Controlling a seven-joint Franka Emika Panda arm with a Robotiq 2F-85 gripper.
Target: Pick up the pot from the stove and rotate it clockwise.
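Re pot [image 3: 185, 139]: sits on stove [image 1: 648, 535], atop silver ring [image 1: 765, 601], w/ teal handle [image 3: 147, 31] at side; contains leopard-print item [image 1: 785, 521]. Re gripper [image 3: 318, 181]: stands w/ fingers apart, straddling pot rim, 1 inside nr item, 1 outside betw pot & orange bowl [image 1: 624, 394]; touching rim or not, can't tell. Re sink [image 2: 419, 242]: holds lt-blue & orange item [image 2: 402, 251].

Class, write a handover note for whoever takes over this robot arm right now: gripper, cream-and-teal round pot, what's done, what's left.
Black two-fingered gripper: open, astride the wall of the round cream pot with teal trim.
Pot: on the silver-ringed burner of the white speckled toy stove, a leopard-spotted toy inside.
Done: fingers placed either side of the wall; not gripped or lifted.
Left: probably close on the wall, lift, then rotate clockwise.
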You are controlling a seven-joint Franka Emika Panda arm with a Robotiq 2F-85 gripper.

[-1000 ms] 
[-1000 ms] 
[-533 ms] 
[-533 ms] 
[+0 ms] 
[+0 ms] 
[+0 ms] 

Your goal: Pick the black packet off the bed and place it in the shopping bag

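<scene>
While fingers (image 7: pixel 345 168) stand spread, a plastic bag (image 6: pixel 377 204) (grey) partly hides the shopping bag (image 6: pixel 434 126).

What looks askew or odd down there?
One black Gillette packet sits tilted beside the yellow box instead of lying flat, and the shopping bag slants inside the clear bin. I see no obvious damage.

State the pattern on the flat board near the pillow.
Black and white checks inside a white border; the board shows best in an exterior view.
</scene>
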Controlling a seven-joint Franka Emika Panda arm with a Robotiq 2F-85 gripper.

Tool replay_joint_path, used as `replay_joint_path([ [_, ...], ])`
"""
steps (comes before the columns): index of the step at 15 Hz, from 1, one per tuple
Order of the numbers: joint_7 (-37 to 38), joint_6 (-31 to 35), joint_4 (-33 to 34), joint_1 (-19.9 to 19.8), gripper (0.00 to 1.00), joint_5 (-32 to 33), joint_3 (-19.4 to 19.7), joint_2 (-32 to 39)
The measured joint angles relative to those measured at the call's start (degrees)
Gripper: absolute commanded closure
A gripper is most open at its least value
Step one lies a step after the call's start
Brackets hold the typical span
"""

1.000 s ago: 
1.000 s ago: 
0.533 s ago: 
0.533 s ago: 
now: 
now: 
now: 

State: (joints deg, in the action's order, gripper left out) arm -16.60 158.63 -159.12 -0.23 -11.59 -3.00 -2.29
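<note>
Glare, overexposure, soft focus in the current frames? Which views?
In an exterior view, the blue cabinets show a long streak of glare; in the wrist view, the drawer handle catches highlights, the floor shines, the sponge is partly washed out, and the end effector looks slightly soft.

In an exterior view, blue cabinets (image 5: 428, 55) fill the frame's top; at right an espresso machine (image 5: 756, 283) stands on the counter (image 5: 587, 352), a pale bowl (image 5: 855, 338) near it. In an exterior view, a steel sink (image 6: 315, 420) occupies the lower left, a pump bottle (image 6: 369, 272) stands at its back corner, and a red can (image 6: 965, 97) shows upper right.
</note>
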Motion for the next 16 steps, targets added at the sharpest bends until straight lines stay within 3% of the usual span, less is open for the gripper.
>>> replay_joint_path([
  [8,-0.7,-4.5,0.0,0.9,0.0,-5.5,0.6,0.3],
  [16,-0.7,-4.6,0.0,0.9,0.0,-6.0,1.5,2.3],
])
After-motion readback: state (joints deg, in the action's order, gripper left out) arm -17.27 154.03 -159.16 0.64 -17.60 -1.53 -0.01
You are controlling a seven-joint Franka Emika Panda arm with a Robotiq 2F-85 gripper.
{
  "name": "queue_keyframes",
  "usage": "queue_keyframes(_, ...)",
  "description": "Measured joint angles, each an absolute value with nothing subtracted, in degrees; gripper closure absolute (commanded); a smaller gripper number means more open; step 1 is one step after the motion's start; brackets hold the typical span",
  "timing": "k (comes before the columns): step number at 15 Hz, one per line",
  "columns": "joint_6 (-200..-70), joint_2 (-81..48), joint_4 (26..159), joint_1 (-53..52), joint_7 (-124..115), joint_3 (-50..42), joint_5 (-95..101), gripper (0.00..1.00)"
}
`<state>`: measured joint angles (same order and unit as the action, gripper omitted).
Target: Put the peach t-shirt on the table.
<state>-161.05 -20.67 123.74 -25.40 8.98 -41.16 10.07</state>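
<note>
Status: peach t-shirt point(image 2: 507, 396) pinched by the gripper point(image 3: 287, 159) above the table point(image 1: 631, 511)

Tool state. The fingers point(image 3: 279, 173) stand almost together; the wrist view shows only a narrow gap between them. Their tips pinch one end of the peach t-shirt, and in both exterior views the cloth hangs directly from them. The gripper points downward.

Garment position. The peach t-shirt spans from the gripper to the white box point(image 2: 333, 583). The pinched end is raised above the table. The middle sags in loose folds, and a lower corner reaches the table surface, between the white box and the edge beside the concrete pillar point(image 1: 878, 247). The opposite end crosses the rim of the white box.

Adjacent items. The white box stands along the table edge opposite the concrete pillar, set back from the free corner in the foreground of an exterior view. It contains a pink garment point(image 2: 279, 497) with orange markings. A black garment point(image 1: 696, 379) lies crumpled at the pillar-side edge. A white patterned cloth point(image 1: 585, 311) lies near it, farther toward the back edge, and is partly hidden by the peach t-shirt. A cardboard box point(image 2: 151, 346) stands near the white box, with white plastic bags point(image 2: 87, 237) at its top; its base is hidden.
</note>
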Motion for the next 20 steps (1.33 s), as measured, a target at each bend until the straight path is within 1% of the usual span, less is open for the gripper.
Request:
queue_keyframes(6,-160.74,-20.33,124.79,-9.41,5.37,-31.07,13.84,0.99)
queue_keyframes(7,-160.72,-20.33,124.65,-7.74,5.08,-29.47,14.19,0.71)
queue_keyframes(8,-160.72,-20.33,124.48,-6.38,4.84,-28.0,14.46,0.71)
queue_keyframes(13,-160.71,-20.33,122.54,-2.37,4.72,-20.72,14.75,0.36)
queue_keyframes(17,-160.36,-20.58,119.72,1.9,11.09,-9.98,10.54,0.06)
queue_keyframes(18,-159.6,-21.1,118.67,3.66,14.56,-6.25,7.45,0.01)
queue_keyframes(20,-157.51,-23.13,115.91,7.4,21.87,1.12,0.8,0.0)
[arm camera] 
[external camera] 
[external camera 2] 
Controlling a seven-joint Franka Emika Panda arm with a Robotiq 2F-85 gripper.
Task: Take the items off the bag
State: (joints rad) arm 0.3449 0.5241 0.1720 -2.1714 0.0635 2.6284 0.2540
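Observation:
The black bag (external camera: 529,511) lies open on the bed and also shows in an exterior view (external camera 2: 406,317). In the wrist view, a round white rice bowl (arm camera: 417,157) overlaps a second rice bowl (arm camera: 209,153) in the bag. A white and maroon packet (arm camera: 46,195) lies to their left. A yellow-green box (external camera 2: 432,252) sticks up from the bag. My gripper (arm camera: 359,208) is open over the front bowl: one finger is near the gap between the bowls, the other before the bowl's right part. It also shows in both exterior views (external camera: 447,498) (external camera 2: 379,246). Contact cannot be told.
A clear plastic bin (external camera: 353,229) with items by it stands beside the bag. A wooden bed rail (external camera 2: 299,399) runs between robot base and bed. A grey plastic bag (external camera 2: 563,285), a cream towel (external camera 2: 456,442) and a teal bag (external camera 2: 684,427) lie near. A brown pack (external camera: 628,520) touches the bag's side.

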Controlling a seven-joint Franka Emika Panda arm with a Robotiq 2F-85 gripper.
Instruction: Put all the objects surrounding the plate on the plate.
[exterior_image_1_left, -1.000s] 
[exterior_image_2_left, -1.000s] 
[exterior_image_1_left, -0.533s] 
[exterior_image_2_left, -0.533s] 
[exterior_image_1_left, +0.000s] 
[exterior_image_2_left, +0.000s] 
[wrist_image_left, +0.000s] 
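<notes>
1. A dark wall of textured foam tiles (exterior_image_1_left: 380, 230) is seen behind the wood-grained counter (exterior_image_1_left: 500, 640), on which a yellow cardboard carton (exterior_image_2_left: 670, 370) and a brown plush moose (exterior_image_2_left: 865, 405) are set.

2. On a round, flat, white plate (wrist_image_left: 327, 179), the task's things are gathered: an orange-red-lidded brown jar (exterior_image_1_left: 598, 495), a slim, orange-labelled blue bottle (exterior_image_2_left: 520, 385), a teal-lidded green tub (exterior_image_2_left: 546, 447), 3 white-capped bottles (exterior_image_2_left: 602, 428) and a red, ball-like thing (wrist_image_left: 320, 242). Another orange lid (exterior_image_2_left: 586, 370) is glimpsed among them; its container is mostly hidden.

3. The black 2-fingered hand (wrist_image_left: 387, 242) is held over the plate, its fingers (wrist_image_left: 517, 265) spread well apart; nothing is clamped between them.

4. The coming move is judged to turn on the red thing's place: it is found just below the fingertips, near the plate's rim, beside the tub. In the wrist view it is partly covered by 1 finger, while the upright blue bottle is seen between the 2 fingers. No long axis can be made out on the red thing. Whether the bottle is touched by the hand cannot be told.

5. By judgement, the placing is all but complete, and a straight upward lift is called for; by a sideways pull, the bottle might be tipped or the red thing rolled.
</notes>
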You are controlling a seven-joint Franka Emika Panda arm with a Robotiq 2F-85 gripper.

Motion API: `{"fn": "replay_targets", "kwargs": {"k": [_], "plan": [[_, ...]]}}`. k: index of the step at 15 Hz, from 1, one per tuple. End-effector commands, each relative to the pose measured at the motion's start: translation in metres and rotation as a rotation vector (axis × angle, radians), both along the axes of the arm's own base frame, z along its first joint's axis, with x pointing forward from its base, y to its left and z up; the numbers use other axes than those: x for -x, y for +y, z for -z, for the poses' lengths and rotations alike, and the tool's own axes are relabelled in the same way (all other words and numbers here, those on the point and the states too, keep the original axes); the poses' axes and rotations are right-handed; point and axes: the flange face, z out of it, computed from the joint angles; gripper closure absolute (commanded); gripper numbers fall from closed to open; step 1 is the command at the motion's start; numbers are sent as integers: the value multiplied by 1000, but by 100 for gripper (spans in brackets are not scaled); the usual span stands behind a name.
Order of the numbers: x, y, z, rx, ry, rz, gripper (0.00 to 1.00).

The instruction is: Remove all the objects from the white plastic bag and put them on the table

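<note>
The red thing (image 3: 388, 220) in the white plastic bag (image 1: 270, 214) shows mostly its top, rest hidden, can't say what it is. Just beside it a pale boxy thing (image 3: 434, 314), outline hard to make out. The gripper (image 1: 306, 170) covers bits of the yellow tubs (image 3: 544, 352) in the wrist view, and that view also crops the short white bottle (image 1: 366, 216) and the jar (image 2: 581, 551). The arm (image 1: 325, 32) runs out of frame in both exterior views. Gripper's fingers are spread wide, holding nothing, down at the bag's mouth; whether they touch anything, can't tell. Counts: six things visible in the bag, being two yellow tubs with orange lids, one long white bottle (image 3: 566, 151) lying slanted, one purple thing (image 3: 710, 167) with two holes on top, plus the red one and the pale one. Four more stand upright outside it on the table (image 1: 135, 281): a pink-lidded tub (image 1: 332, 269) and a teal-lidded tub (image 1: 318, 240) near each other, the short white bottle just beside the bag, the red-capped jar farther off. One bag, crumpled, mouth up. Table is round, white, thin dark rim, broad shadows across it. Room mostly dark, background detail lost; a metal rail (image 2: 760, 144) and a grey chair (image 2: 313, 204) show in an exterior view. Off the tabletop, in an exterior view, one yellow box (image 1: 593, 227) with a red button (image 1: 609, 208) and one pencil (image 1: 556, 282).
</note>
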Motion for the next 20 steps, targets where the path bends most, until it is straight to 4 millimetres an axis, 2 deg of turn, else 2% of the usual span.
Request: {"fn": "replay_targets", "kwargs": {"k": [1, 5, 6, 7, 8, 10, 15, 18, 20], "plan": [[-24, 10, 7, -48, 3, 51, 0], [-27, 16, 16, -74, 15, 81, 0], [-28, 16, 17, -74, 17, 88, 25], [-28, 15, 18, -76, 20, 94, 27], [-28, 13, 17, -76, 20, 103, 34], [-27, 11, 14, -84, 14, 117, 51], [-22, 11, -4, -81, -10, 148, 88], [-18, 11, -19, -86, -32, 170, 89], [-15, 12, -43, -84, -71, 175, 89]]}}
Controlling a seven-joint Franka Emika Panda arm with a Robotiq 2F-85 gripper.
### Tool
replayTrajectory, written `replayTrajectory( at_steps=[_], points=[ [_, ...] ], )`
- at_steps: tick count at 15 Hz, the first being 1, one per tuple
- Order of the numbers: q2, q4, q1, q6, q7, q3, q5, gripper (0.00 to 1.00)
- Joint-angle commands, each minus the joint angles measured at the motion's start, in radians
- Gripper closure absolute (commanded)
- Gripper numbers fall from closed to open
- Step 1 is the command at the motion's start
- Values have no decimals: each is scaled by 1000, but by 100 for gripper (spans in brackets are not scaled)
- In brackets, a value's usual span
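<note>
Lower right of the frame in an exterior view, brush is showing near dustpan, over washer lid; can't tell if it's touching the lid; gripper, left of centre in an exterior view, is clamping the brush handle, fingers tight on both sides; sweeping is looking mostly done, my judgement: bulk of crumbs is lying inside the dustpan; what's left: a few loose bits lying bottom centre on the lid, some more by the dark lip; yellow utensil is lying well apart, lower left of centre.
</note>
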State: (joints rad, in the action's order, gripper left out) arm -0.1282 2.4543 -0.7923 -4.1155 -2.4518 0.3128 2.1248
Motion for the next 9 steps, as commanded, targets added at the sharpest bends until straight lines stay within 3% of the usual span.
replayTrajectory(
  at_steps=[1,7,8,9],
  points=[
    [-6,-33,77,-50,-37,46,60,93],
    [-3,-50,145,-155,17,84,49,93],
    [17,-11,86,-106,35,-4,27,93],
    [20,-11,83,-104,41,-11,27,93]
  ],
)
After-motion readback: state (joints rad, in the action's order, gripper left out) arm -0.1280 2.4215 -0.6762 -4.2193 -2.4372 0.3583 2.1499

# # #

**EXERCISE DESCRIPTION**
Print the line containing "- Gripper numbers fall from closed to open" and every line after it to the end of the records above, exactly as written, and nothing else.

**RESPONSE AREA**
- Gripper numbers fall from closed to open
- Step 1 is the command at the motion's start
- Values have no decimals: each is scaled by 1000, but by 100 for gripper (spans in brackets are not scaled)
- In brackets, a value's usual span
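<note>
Lower right of the frame in an exterior view, brush is showing near dustpan, over washer lid; can't tell if it's touching the lid; gripper, left of centre in an exterior view, is clamping the brush handle, fingers tight on both sides; sweeping is looking mostly done, my judgement: bulk of crumbs is lying inside the dustpan; what's left: a few loose bits lying bottom centre on the lid, some more by the dark lip; yellow utensil is lying well apart, lower left of centre.
</note>
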State: (joints rad, in the action's order, gripper left out) arm -0.1282 2.4543 -0.7923 -4.1155 -2.4518 0.3128 2.1248
Motion for the next 9 steps, as commanded, targets added at the sharpest bends until straight lines stay within 3% of the usual span.
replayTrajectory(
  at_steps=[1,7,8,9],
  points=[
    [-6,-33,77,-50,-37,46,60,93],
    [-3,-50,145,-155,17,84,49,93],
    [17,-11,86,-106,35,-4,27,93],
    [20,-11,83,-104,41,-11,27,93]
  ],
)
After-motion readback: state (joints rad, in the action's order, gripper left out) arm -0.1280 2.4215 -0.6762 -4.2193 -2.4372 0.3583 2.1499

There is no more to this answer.